This past spring, Indiana saw unemployment rise dramatically following the implementation of sweeping lockdowns needed to slow the spread of COVID-19. This pause in economic activity drove the state’s unemployment to a whopping 17.5% in April 2020—a rate greater than any experienced in the last 40 years.
As economic activity resumed throughout the summer, Indiana’s unemployment rate fell to 6.2% by September. While this is twice as high the pre-pandemic unemployment rate, it is nonetheless a sign of progress.
More concerning than the unemployment rate, however, is the participation rate. Often overlooked by the headlines, the participation rate measures the share of people in the labor market, meaning they are either employed or actively seeking employment.
If one wants to truly assess the health of the labor market, the participation rate needs to be weighed alongside the unemployment rate. This is because the unemployment rate does not take into account people who have exited the labor market. In other words, if someone who is unemployed gives up looking for a job, this person no longer enters the unemployment equation.
Like many other states, Indiana has seen a general decline in its participation rate, falling from a peak at just over 71% in 1995 to around 63% according to the most recent data. Indiana’s declining participation rate follows that of the nation and can be explained by many factors, though scholars have varying takes on the most concerning causes and potential interventions.

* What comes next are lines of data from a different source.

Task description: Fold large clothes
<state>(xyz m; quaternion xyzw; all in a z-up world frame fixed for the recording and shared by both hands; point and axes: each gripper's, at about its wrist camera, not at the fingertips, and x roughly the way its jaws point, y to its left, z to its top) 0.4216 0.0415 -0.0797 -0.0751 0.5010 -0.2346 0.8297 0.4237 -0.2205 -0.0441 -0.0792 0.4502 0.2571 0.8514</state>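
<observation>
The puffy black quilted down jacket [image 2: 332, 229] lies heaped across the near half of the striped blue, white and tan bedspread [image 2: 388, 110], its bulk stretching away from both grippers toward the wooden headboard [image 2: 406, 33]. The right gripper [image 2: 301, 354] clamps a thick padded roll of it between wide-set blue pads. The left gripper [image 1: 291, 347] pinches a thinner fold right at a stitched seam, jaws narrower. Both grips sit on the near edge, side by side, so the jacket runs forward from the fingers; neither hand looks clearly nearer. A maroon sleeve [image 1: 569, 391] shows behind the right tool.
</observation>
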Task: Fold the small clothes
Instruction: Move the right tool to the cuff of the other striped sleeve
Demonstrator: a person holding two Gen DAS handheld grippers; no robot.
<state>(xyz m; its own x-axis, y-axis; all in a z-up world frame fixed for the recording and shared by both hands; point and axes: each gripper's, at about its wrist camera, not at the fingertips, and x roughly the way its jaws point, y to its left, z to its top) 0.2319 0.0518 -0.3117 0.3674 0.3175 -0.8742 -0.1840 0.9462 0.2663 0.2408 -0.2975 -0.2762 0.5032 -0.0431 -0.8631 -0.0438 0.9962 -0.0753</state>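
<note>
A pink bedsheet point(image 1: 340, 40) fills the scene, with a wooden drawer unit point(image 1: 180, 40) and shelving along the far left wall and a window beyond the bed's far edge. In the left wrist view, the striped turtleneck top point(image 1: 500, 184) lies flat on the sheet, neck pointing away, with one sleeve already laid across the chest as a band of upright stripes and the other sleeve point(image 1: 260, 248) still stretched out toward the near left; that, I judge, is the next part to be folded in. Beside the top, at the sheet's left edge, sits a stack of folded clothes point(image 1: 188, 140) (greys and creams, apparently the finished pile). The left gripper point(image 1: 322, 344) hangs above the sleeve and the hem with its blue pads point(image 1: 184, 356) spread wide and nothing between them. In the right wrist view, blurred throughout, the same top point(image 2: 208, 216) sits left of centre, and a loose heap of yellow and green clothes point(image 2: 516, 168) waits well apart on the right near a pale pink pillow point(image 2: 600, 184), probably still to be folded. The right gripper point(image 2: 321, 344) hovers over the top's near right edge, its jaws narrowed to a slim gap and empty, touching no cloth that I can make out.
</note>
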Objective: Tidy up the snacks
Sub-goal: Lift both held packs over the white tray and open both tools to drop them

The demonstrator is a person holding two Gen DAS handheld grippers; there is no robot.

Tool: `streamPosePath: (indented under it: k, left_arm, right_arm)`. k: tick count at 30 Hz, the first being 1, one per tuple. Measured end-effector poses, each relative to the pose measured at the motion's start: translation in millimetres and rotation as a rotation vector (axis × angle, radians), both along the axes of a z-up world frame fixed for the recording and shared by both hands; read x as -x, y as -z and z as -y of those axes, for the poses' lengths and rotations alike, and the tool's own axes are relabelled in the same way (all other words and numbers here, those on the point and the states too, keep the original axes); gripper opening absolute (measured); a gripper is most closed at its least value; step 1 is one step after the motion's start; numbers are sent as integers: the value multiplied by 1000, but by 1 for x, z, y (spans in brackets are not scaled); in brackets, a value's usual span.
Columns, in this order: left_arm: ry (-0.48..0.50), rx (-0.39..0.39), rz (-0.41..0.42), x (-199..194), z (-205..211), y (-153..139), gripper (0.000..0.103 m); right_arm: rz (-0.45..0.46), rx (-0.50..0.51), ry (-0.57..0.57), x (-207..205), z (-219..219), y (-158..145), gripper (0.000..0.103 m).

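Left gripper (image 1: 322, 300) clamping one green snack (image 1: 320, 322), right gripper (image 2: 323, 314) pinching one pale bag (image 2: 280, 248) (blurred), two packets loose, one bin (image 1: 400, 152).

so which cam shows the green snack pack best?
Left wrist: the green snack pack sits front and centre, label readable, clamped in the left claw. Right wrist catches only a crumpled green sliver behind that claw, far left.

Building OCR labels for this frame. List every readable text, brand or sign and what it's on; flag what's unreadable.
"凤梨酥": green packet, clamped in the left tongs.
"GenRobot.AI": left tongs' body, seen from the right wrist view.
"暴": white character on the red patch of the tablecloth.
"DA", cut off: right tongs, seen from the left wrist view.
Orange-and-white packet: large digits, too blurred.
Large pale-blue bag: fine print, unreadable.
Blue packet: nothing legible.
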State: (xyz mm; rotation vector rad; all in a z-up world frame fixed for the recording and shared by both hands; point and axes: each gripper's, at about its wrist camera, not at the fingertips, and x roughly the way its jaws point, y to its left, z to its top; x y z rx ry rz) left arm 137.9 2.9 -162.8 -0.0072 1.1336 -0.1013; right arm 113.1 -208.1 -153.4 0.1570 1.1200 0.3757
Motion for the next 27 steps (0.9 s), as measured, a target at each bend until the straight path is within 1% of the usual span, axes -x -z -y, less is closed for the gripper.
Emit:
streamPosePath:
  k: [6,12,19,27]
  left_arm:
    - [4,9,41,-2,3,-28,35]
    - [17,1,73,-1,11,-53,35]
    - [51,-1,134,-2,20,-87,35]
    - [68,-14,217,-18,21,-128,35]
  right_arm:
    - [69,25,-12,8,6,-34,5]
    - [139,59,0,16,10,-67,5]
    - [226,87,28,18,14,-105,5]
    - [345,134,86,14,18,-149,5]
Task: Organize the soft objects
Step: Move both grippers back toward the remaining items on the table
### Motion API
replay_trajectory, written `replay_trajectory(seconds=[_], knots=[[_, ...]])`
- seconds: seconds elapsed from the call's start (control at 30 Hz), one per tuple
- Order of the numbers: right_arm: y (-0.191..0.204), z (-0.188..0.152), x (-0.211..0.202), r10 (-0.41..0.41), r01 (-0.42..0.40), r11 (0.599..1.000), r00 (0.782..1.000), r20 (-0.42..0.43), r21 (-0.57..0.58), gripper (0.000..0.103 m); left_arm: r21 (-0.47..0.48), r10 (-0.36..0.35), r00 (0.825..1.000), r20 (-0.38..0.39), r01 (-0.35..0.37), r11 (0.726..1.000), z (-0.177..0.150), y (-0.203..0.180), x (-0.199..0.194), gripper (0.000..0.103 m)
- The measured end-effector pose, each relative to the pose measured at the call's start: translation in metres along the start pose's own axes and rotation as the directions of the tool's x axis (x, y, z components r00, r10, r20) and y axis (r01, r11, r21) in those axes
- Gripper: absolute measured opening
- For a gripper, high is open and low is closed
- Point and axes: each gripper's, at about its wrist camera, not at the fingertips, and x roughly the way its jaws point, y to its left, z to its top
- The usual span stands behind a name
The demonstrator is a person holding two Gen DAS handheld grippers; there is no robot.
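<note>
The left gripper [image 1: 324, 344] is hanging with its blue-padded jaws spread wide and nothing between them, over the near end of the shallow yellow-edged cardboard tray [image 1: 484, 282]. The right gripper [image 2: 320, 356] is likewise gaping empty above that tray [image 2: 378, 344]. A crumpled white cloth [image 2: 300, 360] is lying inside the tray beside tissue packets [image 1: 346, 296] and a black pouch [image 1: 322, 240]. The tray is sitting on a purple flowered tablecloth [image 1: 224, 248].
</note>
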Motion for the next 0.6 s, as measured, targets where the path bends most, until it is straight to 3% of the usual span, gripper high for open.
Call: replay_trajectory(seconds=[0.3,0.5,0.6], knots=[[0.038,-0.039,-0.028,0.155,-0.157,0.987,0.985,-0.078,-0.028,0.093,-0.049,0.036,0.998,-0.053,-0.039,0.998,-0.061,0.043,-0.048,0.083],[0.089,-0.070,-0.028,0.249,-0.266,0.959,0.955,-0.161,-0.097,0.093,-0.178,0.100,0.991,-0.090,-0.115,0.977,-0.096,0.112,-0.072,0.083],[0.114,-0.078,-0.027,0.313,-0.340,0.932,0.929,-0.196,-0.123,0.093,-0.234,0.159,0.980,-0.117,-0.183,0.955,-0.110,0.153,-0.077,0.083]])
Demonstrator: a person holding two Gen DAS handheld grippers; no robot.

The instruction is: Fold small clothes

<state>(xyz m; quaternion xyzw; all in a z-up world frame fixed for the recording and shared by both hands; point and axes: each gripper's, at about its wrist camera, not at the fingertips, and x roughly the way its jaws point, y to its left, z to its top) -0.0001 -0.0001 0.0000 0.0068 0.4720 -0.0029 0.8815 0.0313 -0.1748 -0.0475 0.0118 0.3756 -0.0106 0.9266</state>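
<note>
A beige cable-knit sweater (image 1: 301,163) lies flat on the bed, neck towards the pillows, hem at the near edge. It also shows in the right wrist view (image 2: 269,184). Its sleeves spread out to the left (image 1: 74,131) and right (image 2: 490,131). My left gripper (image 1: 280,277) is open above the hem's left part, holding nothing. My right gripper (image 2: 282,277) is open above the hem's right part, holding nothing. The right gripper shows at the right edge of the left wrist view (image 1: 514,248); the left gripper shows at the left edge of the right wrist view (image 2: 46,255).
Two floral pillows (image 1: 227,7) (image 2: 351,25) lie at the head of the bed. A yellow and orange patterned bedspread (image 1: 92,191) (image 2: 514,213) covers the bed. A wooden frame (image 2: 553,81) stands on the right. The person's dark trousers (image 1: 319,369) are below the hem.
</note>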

The participation rate is all the more relevant now as many people, particularly women, are leaving the labor market as result of disruptions caused by the coronavirus. Indeed, declining labor market participation is believed to be contributing to declining unemployment rates, making the labor market appear healthier than it really is.
Past economic disruptions, like the Great Recession, have coincided with longer-term drags on labor market participation. If the current pandemic-driven disruption does the same, it could inhibit economic growth in the years ahead.
Forthcoming research from both the Brookings Institution and the American Enterprise Institute conducted as part of the Indiana GPS Project explore additional challenges to Indiana’s future economic growth. These include issues related to worker skills, job quality, and demographics that could further weaken labor market participation.